• _Exercise_
Please restate the material below word for word, from the first line through the one that contains "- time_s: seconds", inclusive.

• _Dataset content_
--

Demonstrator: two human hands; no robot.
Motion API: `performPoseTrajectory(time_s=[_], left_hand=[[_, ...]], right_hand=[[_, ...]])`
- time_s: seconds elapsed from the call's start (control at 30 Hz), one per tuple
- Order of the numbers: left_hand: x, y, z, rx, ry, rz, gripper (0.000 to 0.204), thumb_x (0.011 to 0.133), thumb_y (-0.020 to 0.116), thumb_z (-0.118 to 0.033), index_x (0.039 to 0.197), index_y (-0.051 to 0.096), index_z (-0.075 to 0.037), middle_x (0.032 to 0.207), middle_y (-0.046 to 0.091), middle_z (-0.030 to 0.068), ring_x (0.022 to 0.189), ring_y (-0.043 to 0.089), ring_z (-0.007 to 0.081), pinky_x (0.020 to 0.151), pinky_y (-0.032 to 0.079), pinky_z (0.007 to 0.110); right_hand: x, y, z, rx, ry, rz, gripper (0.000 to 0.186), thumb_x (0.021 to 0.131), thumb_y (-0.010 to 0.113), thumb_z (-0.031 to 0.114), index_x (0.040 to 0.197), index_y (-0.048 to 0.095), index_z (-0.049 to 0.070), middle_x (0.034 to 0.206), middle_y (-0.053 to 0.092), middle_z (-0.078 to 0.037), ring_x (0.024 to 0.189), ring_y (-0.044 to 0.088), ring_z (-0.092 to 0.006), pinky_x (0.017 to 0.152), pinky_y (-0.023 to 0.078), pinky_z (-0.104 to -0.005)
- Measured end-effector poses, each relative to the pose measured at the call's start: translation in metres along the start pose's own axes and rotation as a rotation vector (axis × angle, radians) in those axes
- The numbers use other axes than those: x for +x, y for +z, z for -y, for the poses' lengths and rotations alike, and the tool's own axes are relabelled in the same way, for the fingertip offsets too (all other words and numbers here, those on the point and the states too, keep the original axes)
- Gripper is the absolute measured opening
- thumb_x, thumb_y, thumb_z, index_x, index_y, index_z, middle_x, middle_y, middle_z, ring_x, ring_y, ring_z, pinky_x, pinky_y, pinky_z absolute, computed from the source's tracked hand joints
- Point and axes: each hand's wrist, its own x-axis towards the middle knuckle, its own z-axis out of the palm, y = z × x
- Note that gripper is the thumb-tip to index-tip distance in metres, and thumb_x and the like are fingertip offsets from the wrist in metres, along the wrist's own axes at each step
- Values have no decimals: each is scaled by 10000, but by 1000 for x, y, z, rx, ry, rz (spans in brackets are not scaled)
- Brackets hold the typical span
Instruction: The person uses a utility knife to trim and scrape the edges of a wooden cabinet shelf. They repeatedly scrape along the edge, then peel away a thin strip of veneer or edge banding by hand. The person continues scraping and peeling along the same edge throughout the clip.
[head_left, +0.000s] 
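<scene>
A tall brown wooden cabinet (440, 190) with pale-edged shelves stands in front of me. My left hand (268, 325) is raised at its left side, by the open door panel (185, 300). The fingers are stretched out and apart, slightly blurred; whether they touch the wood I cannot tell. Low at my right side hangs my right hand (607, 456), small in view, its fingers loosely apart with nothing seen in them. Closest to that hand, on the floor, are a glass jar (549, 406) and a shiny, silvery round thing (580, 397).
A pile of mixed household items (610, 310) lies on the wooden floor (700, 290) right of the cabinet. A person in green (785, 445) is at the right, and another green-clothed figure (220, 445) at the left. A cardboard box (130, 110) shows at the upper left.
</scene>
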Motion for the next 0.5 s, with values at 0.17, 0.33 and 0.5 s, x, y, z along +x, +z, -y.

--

• _Output below_
Demonstrator: two human hands; no robot.
Motion API: `performPoseTrajectory(time_s=[_], left_hand=[[_, ...]], right_hand=[[_, ...]])`
- time_s: seconds elapsed from the call's start (control at 30 Hz), one per tuple

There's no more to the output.